_Assigned task_
Every line of the material that includes the word "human" is to be shown.

··· Entries provided ···

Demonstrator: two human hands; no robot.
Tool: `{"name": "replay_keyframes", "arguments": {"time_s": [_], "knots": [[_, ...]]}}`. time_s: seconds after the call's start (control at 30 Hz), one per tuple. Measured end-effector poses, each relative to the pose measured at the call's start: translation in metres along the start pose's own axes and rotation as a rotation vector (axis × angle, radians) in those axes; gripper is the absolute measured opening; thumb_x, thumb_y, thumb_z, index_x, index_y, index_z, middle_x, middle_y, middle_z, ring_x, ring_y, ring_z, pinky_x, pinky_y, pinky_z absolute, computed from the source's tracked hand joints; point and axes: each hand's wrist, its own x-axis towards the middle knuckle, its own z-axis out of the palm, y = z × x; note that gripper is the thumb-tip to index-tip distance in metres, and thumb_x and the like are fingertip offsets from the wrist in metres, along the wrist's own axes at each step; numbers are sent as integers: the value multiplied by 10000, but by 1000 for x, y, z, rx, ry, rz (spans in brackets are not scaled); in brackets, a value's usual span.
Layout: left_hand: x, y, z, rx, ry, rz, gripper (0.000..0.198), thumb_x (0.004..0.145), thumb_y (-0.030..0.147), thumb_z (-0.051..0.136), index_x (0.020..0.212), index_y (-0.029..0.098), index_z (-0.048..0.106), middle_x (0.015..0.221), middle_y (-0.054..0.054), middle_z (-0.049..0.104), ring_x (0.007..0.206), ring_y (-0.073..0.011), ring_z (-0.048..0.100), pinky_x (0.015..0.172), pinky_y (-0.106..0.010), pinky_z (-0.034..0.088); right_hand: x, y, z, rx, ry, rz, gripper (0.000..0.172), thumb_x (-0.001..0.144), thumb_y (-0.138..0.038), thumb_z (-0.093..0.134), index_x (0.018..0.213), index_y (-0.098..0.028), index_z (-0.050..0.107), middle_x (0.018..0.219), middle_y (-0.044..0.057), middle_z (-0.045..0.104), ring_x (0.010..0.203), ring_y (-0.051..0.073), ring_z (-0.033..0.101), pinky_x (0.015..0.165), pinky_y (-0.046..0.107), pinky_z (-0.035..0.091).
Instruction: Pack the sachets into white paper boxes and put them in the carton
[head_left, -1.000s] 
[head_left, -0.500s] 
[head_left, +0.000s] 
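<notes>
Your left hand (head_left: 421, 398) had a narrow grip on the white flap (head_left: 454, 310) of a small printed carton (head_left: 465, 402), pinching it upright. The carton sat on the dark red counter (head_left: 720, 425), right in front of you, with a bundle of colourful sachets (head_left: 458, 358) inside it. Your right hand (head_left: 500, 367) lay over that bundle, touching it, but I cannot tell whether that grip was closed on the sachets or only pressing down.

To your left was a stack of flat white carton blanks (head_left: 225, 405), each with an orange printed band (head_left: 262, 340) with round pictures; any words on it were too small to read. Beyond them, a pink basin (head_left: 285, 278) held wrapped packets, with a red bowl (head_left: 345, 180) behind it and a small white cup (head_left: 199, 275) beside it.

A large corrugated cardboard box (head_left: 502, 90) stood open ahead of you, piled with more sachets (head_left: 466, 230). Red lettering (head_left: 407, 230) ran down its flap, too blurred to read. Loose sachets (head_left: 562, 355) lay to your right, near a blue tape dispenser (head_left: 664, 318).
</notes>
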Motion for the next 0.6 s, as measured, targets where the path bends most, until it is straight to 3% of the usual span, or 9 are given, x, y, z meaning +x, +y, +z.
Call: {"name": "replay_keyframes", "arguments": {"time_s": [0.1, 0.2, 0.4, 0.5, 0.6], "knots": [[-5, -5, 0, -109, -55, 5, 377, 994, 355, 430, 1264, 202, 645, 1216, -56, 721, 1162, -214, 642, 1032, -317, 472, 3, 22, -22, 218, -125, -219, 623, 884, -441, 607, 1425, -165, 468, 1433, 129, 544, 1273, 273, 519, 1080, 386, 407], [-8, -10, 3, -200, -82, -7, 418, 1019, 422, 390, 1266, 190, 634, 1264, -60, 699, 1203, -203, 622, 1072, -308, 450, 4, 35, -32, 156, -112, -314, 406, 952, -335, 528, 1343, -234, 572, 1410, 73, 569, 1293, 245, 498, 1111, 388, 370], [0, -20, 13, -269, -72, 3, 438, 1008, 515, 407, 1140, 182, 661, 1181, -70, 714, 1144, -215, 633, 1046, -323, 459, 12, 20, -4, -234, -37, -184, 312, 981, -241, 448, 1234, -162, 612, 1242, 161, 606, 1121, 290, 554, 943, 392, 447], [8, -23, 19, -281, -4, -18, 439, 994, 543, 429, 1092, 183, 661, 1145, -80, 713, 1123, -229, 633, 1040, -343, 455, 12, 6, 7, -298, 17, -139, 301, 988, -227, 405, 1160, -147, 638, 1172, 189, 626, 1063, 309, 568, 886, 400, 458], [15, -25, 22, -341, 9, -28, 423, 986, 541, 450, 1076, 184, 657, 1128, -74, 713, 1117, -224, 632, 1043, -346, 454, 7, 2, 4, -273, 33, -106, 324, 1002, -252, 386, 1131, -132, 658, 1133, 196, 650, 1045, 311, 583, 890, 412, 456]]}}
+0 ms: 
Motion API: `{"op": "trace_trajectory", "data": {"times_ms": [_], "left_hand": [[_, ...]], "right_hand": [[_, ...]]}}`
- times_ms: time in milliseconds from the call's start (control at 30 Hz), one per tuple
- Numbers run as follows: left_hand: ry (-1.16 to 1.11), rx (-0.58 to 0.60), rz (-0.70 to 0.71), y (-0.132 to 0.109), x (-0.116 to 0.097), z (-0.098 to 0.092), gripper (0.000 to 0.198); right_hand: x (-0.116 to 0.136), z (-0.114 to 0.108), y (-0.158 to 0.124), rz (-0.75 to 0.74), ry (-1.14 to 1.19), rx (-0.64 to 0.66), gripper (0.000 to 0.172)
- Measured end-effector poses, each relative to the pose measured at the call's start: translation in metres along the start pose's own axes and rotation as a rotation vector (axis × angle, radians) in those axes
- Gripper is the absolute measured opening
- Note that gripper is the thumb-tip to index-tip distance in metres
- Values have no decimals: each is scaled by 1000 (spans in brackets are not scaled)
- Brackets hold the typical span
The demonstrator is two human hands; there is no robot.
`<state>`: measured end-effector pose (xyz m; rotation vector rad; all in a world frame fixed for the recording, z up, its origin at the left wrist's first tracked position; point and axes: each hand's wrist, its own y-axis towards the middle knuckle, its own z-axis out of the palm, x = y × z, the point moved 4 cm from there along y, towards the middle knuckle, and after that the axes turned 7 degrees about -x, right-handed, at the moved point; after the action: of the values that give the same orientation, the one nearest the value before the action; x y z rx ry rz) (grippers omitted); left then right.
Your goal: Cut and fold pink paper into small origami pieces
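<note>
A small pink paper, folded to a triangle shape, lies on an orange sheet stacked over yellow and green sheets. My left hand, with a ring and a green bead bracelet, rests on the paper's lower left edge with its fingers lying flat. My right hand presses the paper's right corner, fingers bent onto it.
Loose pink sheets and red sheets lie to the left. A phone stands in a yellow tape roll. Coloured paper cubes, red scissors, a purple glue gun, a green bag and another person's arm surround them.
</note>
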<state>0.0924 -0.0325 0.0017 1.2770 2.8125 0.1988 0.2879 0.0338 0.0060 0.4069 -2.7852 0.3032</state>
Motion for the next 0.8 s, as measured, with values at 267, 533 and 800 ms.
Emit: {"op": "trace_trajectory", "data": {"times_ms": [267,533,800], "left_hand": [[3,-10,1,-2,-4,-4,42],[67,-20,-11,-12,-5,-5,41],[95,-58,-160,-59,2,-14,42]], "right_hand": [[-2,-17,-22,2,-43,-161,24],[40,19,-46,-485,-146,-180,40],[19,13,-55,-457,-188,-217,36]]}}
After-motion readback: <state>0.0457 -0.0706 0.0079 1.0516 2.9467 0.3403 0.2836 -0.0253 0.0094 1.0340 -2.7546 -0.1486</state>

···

_Written solution_
Demonstrator: two human hands; no robot.
The demonstrator is two human hands; there is no robot.

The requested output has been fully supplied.